• [Task description] From the material below, tally every line containing "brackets"; reply with the total only.
Segment Start: Provided data
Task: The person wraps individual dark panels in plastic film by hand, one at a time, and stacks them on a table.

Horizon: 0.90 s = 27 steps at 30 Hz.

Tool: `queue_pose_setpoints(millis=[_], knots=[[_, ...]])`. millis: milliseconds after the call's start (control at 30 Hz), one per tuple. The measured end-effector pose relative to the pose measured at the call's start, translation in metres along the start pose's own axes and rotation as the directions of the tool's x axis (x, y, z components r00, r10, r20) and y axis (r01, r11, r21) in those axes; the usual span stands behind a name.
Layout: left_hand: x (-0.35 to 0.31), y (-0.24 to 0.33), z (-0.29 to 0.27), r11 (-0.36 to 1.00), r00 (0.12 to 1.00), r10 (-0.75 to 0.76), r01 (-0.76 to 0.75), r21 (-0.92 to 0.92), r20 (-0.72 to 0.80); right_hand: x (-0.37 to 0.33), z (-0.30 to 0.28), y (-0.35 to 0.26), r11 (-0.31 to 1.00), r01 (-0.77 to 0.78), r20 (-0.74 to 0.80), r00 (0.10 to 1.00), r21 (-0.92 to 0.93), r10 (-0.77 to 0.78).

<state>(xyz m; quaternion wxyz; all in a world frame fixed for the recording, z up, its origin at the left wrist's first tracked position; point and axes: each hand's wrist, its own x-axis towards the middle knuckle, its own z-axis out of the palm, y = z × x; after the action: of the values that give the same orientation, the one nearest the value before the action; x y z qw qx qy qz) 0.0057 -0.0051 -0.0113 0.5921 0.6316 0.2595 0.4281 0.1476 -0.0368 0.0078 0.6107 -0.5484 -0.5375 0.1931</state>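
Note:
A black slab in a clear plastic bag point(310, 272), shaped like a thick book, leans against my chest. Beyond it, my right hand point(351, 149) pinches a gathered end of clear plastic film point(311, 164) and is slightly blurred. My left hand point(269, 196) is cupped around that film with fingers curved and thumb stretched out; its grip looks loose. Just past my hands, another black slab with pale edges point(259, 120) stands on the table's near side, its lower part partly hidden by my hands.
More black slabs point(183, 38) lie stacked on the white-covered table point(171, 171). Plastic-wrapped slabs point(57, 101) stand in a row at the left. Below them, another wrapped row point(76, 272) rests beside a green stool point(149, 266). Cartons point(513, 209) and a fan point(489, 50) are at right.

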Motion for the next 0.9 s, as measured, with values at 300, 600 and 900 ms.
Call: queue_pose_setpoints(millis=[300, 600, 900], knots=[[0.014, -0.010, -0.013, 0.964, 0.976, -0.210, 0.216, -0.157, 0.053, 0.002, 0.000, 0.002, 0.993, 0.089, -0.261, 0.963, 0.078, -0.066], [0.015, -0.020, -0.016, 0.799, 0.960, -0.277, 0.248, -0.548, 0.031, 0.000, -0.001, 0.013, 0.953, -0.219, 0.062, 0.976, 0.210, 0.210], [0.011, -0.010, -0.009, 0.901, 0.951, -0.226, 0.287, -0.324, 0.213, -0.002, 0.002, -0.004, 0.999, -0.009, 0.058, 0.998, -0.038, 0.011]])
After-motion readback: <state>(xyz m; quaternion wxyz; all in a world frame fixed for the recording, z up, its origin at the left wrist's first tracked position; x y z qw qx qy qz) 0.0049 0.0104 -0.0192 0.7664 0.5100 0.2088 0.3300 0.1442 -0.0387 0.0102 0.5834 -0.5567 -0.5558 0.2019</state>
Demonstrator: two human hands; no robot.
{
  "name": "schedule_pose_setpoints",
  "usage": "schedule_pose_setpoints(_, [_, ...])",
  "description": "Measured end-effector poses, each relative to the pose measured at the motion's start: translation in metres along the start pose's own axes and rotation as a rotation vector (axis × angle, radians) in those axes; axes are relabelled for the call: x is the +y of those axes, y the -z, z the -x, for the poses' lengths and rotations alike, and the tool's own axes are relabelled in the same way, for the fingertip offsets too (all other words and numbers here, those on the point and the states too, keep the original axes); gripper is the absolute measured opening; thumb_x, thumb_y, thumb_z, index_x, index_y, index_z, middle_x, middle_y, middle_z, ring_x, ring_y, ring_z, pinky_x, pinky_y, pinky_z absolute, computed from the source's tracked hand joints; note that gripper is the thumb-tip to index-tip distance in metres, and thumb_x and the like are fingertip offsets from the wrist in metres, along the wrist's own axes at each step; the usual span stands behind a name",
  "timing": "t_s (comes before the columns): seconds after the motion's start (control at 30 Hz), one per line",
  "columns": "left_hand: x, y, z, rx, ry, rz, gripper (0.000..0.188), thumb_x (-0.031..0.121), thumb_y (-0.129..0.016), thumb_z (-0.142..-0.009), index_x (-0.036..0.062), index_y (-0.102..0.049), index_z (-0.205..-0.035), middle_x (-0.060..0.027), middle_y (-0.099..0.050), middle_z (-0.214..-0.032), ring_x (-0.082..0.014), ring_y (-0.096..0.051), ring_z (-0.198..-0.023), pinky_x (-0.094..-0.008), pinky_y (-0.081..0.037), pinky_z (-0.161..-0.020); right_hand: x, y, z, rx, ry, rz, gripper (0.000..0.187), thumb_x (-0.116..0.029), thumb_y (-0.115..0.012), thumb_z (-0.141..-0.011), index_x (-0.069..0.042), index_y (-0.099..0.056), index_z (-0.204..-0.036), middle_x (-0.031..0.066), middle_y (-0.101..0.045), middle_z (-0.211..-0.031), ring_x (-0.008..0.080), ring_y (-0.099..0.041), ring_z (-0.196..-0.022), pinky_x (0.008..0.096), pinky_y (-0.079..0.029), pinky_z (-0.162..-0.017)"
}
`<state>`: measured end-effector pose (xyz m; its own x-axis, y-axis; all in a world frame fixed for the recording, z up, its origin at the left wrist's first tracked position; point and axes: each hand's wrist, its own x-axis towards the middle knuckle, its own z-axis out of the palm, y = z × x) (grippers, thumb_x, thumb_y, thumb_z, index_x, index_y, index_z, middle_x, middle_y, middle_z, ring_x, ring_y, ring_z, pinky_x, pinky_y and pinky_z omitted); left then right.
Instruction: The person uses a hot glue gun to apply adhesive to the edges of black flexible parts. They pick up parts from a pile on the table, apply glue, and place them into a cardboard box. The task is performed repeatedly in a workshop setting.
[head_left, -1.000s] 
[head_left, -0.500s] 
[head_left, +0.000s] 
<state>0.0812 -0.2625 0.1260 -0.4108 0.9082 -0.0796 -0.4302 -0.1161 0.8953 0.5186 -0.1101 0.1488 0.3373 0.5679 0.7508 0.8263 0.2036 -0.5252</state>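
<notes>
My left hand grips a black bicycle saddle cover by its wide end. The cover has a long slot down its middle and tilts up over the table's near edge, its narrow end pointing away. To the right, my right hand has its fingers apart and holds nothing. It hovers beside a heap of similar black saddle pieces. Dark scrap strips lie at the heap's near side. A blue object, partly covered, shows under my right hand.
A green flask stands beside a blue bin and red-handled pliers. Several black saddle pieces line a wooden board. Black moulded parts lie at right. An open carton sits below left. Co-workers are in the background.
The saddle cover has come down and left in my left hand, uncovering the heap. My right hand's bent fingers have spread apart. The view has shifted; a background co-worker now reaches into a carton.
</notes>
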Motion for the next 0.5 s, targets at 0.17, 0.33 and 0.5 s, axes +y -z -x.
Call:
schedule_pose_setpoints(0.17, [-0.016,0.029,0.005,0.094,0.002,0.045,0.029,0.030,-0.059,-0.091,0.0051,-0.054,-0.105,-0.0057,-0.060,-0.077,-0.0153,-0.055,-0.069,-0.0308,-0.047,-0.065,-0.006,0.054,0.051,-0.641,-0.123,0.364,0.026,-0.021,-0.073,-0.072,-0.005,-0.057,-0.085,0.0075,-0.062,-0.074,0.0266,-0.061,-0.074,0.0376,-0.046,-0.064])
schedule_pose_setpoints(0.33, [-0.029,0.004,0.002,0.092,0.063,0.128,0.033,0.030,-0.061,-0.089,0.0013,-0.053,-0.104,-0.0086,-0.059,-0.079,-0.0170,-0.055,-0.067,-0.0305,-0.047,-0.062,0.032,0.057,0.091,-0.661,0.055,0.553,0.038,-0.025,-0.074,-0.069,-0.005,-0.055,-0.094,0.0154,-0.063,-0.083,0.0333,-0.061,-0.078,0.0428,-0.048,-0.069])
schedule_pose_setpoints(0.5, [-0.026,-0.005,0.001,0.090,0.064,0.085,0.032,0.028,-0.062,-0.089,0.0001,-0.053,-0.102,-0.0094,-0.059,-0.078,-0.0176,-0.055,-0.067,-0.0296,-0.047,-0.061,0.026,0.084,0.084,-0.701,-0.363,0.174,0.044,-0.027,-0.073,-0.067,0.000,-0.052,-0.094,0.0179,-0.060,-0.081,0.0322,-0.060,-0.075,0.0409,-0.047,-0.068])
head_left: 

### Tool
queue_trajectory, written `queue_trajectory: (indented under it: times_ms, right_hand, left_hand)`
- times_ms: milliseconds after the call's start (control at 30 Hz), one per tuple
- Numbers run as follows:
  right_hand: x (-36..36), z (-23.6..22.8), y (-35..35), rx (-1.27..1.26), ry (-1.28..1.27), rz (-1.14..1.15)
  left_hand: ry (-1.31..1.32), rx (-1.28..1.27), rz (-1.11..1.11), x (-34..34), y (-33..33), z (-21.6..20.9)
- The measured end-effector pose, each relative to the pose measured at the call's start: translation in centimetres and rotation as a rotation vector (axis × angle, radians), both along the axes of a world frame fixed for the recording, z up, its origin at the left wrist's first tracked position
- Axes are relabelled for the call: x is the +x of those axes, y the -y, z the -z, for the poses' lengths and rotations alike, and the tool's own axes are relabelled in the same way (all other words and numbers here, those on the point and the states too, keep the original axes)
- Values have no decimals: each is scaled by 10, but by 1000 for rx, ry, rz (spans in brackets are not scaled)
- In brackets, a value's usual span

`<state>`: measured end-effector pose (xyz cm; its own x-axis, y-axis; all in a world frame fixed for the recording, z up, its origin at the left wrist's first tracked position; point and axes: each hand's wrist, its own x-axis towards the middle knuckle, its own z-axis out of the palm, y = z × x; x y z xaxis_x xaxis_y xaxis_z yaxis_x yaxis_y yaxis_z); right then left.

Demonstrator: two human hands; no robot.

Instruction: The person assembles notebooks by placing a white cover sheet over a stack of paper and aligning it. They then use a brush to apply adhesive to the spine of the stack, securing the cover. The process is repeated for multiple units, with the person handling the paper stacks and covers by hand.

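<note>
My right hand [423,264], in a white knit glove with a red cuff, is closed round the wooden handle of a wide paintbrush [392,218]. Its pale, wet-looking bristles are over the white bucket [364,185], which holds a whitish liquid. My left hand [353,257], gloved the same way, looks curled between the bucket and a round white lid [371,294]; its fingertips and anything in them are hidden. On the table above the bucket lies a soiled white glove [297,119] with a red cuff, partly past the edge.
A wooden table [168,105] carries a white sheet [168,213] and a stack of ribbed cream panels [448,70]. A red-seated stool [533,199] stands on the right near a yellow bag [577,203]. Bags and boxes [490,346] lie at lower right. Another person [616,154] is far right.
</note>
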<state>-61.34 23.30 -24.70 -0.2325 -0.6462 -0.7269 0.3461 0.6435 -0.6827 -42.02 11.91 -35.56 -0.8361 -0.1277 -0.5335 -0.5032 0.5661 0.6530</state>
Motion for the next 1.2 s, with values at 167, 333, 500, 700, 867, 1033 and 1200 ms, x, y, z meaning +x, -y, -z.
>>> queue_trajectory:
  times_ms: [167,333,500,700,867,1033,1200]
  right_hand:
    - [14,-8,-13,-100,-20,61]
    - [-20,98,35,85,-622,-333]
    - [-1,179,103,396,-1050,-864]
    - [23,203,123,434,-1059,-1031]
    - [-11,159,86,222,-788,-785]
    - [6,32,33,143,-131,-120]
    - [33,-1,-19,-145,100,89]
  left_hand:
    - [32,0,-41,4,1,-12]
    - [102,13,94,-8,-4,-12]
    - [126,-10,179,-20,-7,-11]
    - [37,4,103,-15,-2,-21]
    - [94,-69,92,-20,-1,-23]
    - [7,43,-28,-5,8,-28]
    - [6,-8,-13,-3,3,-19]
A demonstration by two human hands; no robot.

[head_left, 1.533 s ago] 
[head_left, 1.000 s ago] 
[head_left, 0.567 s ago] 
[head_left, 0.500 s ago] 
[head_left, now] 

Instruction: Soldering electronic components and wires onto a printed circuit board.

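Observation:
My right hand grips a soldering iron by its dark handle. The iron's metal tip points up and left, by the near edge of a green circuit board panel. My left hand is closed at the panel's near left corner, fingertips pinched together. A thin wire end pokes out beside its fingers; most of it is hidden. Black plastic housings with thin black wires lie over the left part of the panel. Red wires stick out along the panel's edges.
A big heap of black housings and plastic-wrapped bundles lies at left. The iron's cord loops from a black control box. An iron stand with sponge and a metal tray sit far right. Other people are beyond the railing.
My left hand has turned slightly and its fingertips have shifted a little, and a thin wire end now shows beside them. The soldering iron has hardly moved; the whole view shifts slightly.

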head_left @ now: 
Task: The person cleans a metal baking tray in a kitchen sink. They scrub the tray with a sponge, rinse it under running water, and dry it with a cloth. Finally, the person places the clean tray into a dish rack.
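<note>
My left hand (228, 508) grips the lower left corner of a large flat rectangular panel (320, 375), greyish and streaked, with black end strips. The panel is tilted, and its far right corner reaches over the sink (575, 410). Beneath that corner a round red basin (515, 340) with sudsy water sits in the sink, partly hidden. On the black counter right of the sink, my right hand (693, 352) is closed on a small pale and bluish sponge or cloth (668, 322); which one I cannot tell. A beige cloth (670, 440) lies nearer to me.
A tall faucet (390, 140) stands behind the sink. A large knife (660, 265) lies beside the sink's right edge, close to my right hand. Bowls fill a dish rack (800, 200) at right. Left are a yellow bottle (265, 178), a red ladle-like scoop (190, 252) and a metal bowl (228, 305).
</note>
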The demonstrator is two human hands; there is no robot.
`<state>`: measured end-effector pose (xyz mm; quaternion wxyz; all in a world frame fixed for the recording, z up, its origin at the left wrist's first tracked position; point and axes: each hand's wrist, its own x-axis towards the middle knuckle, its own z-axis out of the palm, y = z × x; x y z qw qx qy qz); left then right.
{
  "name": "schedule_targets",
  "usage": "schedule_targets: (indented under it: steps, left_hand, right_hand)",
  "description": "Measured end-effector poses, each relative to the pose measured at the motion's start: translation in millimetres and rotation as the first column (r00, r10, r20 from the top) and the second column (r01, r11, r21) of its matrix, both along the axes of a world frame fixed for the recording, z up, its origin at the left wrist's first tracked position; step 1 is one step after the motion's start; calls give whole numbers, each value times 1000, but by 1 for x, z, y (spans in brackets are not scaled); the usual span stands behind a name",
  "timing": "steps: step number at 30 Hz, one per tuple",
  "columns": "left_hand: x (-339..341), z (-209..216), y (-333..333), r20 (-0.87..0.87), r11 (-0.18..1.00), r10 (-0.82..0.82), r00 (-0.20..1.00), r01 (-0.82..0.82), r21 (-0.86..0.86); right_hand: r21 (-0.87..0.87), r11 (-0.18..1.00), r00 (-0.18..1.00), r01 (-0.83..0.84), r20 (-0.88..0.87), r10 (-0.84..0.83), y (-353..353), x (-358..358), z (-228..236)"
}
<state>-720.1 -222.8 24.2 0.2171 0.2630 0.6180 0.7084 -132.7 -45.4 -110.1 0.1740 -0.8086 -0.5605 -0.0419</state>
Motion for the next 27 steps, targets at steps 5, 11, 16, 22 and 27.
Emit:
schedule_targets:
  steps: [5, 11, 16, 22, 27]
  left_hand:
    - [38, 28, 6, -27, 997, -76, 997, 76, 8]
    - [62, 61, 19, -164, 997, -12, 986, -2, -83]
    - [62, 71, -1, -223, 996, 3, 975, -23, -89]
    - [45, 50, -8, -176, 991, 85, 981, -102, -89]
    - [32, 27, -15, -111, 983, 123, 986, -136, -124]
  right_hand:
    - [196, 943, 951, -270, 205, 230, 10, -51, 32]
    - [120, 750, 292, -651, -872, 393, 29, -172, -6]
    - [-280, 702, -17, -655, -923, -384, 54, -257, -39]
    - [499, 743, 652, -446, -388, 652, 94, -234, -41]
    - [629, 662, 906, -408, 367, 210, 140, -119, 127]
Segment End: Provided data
• [Reply to the task] 3